» **Your objective**: The copy should hold exactly the lines below from the one that contains "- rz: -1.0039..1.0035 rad" through the one that contains "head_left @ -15" and nothing else, so no pictures.
Top of Raw data
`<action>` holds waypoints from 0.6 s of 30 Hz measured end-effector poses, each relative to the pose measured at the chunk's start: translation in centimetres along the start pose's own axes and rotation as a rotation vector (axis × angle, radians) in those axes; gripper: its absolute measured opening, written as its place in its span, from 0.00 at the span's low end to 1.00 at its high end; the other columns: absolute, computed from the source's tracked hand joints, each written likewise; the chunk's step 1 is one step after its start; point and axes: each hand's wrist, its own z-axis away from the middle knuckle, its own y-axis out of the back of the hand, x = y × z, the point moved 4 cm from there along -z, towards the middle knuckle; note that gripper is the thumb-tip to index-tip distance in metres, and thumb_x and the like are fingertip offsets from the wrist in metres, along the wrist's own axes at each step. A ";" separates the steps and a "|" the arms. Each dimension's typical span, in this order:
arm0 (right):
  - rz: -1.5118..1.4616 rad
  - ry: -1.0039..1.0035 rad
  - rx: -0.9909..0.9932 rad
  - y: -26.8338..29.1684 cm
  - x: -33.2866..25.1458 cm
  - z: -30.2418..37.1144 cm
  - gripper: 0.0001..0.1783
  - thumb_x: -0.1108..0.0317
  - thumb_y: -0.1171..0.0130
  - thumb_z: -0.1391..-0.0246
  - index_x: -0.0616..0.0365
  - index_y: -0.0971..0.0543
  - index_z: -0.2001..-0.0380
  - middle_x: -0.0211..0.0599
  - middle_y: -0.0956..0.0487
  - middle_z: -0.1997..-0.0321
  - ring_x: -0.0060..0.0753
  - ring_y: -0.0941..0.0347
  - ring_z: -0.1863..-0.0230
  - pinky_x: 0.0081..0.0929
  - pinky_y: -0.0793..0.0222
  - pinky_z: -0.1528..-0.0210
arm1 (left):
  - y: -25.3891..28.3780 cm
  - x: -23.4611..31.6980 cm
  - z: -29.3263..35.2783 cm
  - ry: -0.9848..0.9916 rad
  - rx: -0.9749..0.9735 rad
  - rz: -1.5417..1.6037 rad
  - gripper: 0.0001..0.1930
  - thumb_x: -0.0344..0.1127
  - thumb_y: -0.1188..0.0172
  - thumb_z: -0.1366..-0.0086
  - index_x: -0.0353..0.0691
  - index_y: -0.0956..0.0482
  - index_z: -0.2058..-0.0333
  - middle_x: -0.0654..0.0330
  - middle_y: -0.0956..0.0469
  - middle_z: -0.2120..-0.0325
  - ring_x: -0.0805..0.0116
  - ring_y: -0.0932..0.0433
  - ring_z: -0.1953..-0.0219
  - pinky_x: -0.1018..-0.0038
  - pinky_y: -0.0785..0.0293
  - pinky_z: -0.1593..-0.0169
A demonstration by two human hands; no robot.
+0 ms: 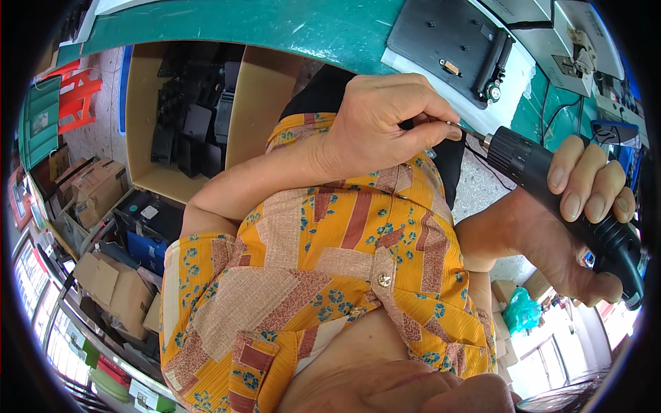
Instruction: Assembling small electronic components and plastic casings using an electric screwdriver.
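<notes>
My right hand (585,199) is wrapped round a black electric screwdriver (527,162), which lies tilted at the right with its bit pointing left. The fingers of my left hand (389,120) are pinched together right at the tip of the thin metal bit (474,132). Whatever small thing they hold there is too small to make out. Just beyond my hands, on the green bench, a flat black plastic panel (444,45) rests on a white sheet (506,110). A small orange-brown part (450,67) and a round fitting (493,91) show on the panel.
Grey-white equipment (571,48) with cables stands on the green bench top (275,31) at the far right. Left of me, a large open carton (237,103) holds several black parts. Farther left are a red stool (79,100) and stacked cardboard boxes (113,289).
</notes>
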 end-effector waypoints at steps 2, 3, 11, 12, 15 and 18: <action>-0.012 -0.007 -0.013 0.1 0.3 0.0 0.40 0.35 0.27 0.58 0.60 0.21 0.55 0.31 0.26 0.64 0.27 0.30 0.68 0.29 0.39 0.63 | 0.2 0.0 0.2 -0.028 0.030 -0.038 0.08 0.22 0.25 0.47 0.36 0.14 0.67 0.61 0.16 0.73 0.81 0.23 0.78 0.83 0.31 0.77; -0.020 -0.011 -0.016 0.2 0.4 -0.1 0.40 0.35 0.27 0.58 0.60 0.21 0.55 0.31 0.26 0.64 0.27 0.30 0.68 0.29 0.39 0.63 | 0.3 -0.1 0.3 -0.025 0.035 -0.046 0.08 0.22 0.25 0.47 0.36 0.14 0.67 0.61 0.16 0.73 0.81 0.23 0.78 0.83 0.31 0.77; -0.004 -0.020 -0.003 -0.2 0.8 0.0 0.40 0.36 0.26 0.59 0.59 0.22 0.55 0.31 0.26 0.64 0.26 0.31 0.69 0.29 0.39 0.62 | 0.4 0.1 0.1 -0.048 0.017 -0.107 0.09 0.20 0.27 0.47 0.35 0.15 0.67 0.60 0.16 0.73 0.78 0.21 0.77 0.82 0.29 0.76; -0.003 -0.021 -0.002 -0.3 0.9 0.0 0.40 0.36 0.26 0.59 0.59 0.22 0.55 0.31 0.26 0.64 0.26 0.31 0.69 0.29 0.39 0.62 | 0.4 0.1 0.1 -0.047 0.017 -0.105 0.09 0.20 0.27 0.47 0.35 0.15 0.67 0.60 0.16 0.73 0.78 0.21 0.77 0.82 0.29 0.76; 0.010 -0.026 -0.007 -0.5 0.7 0.0 0.41 0.35 0.26 0.59 0.58 0.22 0.55 0.30 0.26 0.63 0.26 0.31 0.69 0.29 0.39 0.62 | 0.4 0.2 0.0 -0.098 0.020 -0.137 0.09 0.20 0.27 0.48 0.34 0.15 0.67 0.59 0.16 0.73 0.73 0.19 0.76 0.80 0.26 0.74; 0.081 -0.076 -0.109 -0.8 0.6 -0.2 0.41 0.34 0.25 0.60 0.58 0.22 0.54 0.30 0.26 0.63 0.26 0.30 0.69 0.29 0.39 0.62 | 0.3 0.3 0.2 -0.147 0.011 -0.159 0.09 0.20 0.27 0.49 0.33 0.16 0.68 0.57 0.17 0.73 0.68 0.18 0.75 0.78 0.24 0.73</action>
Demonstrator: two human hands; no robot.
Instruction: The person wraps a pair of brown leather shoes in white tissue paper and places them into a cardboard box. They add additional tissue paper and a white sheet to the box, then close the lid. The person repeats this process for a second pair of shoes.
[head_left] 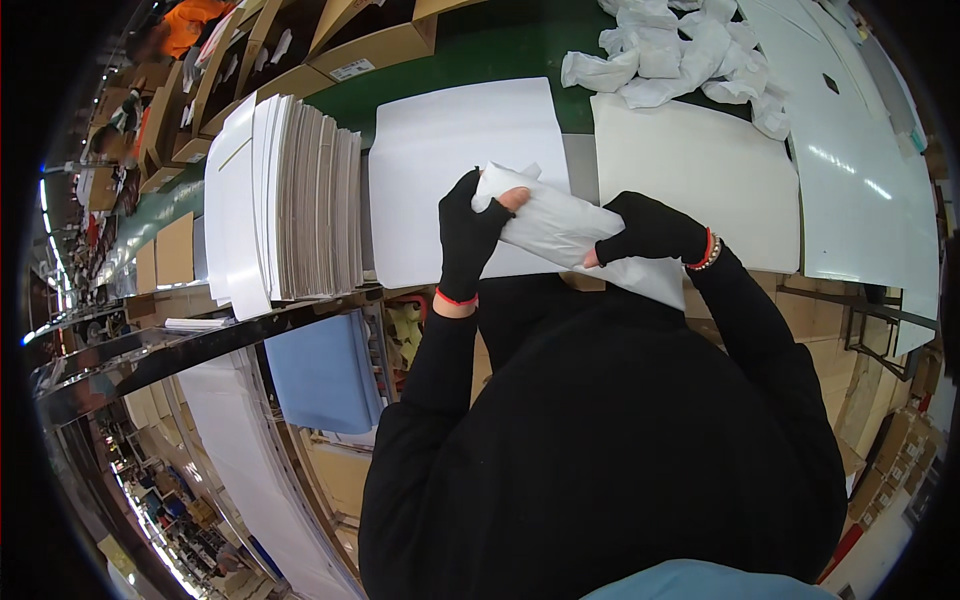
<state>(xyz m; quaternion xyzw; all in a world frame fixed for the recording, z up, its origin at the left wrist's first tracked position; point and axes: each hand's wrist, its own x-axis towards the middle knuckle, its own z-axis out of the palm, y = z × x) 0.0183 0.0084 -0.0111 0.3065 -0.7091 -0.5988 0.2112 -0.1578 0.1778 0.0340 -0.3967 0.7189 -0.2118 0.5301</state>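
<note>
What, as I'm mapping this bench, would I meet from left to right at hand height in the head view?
Brown cardboard, tall stack of sheets, left white sheet, left hand, white package, right hand, right off-white sheet, pale panel.

The left forearm (435, 365) rises nearly upright; the right forearm (765, 315) slants inward. Apart from each other, the black-gloved left hand (470, 225) and right hand (655, 230) curl in a grip, the left thumb (514, 198) bare-tipped and uppermost.
</note>
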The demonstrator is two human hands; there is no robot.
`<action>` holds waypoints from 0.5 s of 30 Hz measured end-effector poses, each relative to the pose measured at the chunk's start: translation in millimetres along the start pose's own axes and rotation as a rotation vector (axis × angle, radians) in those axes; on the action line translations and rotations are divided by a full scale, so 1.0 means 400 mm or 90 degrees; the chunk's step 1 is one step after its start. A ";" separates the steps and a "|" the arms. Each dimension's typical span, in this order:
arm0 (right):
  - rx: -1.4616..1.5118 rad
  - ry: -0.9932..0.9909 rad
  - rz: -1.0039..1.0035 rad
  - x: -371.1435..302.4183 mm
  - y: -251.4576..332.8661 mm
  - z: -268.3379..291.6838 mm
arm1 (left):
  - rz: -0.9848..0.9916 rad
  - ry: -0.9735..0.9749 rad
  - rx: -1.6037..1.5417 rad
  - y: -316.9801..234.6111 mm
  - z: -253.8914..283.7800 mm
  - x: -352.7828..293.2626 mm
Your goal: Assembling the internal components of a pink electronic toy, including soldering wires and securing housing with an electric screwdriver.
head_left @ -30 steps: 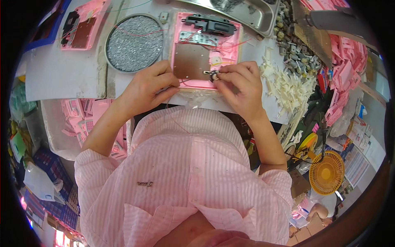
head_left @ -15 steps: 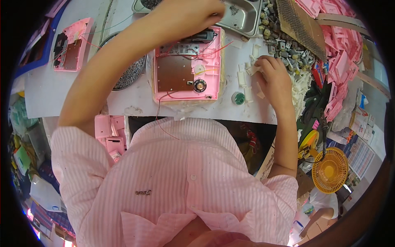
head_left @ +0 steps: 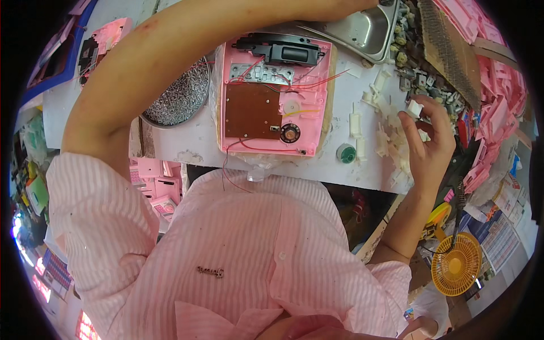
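In the head view, the right hand (head_left: 433,139) is turned up with its grip closed, thumb and forefinger appearing to pinch a small white plastic block (head_left: 415,109), while another white plastic piece (head_left: 424,135) sits among the curled fingers; the block's long axis is too small to tell. The open pink plastic housing (head_left: 310,127) lies on the white surface (head_left: 317,170) to the left of this grip and well apart from it, with loose white plastic pieces (head_left: 355,124) between them. The long axis of the black oblong module (head_left: 292,54) along the housing's far edge runs left to right. The left hand (head_left: 345,8) is beyond that edge, by the shallow steel tray (head_left: 365,31), its fingertips cut off, so I cannot tell its grip; the right hand is nearer the loose pieces
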State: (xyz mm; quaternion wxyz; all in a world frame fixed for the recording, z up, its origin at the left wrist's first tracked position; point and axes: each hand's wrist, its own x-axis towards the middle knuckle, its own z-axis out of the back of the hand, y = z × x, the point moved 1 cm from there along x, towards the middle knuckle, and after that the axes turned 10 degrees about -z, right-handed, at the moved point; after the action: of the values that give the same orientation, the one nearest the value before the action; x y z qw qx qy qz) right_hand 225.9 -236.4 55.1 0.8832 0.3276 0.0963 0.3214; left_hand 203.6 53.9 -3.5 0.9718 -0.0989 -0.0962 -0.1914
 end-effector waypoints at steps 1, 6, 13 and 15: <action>-0.012 -0.005 0.066 0.006 0.008 -0.002 | -0.034 -0.041 0.021 0.000 0.003 -0.004; 0.159 0.043 -0.112 -0.023 0.041 -0.029 | 0.034 -0.021 -0.009 -0.051 0.060 -0.021; 0.181 0.125 0.051 -0.053 0.105 -0.050 | 0.005 -0.194 -0.036 -0.026 0.060 -0.061; 0.197 0.152 0.067 -0.067 0.104 -0.071 | 0.011 -0.197 0.022 -0.018 0.062 -0.071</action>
State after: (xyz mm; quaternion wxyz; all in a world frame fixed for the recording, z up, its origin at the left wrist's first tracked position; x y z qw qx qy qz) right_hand 173.2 -214.4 58.9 0.7867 0.4234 0.2314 0.3850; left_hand 171.3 63.1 14.9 0.9485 -0.1115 -0.2473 -0.1636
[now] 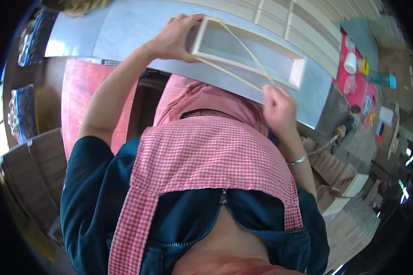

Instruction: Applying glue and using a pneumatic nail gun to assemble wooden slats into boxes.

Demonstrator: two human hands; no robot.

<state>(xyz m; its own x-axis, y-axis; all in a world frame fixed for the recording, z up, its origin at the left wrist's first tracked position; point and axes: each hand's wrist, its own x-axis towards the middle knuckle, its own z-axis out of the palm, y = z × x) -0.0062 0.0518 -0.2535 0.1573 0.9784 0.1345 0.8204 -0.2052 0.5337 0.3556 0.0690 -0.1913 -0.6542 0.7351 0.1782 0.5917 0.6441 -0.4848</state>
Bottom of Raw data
» **Task solution**:
  - rz: -1.0039..1.0035 rad
  - x: -371.1435..302.4183 mm
  - y: -251.4576..332.8661 mm
  - z: -268.3379..291.6838 mm
arm1 (left):
  - rz: -0.9848..0.9916 rad
  - ry: -0.9735..0.9749 rad
  - rx: -1.6037..1.5417 rad
  - y: -316.9801..234.6111 mm
  - z: -253.8914..283.7800 mm
  - x: -352.7828..293.2626 mm
Your goal: Assembling the internal components of a pink electronic toy, including soldering wires and securing housing with an electric screwdriver.
head_left @ -30 steps: 
head_left @ -15 steps: 

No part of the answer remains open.